Alex takes the time to open himself up to socializing, taking care of Sam, connecting with strangers, and hanging out with the students he met at the baseball game. Later, he calls his mother and tearfully reveals that he has been lying to her and says that while he does love her and his sister back home, he needs to try harder to put an effort into enjoying his college years instead of leaning on them. His mother agrees but assures him that his family will always be there when he needs them. That night, he encounters Maggie throwing her old terrarium away, and he assists her before they part ways. Maggie, having thought hard about Alex's earlier words, returns to her dorm and likes some of Alex's Instagram photos.

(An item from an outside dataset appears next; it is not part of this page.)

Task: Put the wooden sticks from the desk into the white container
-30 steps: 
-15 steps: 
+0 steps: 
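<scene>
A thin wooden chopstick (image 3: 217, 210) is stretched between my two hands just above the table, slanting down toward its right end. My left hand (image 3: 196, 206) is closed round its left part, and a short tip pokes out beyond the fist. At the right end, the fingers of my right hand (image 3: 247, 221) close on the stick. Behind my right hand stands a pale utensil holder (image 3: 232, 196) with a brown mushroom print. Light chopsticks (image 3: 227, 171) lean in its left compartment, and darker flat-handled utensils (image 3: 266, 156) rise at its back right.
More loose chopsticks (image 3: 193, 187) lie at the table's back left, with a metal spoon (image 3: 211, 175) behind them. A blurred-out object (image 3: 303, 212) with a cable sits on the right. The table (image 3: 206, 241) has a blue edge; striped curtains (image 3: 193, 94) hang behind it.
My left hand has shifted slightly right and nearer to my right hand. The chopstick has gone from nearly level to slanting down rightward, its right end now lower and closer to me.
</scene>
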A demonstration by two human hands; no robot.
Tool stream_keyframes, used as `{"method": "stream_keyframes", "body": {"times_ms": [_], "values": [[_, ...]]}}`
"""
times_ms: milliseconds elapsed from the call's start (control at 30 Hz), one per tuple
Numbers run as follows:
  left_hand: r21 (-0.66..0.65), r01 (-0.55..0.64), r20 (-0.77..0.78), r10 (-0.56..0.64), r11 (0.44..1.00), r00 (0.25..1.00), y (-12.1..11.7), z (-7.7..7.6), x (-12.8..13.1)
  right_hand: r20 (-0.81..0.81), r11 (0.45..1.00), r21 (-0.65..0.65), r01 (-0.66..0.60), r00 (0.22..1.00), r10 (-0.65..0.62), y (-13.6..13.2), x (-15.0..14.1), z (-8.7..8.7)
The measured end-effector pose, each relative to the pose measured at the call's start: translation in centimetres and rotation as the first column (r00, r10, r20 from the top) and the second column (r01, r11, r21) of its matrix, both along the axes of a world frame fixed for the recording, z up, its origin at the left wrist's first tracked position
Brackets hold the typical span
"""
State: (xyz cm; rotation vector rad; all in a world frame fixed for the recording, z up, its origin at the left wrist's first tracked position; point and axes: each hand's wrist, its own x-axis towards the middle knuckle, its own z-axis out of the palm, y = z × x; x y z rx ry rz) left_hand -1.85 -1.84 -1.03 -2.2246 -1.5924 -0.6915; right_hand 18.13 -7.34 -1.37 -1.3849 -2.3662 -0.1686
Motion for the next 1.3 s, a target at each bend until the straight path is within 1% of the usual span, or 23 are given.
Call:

Two and a half years later, Alex has many friends—including Sam and Maggie—and is fully involved in college life. Maggie, now taking a chance by appearing in plays, meets up with Alex after a performance and asks to be his girlfriend. Alex agrees on the condition that they both be good partners to each other. She accepts, and they go outside for an impromptu game of baseball.

==Cast==
- Cooper Raiff as Alex Malmquist
- Dylan Gelula as Maggie Hill
- Amy Landecker as Mrs. Malmquist, Alex's mother
- Logan Miller as Sam
- Olivia Welch as Jess Malmquist, Alex's sister
- Abby Quinn as Georgia
- Joy Sunday as Sophia
- Chinedu Unaka as Timothy
- Juan Wood as Charlie
- Adan Rocha as Scott
- Ashley Padilla as DG
- Jay Duplass as Professor Notkin (uncredited)
- Ayo Edebiri as Emily (uncredited)
- Eva Victor as Michelle (uncredited)

==Production==
Shithouse began as a fifty-minute YouTube video, shot over five days during spring break at Occidental College in March 2018, performed by Cooper Raiff and his then-girlfriend, Madeline Hill, with Will Youmans as camera operator. Raiff then tweeted a link to the video to filmmaker and actor Jay Duplass, who suggested using it as the basis for a feature-length project. Duplass expressed interest in directing the film, but was unable to due to scheduling issues.

Raiff dropped out of Occidental in early 2019 to devote more effort into making the film, which was shot over two weeks in Los Angeles in August 2019. For cost reasons, the production could not secure official clearance to shoot on Occidental's campus, so principal photography took place without permits, with Raiff claiming he was making "a student short with no money" when asked.

==Release==
The film was scheduled to have its world premiere at South by Southwest on March 14, 2020, but the festival was cancelled due to the COVID-19 pandemic. On June 10, 2020, IFC Films acquired North American distribution rights to the film. It was released on October 16, 2020.

In the United Kingdom, the film was released under the title Freshman Year.

==Critical reception==
On the review aggregator website Rotten Tomatoes, the film holds an approval rating of based on reviews, with an average rating of . The website's critics' consensus reads, "A disarmingly tender look at young adult ennui, this Shithouse don't stink." According to Metacritic, which sampled 18 critics and calculated a weighted average score of 72 out of 100, the film received "generally favorable reviews".

At South by Southwest, the film won the Grand Jury Prize for Best Narrative Feature.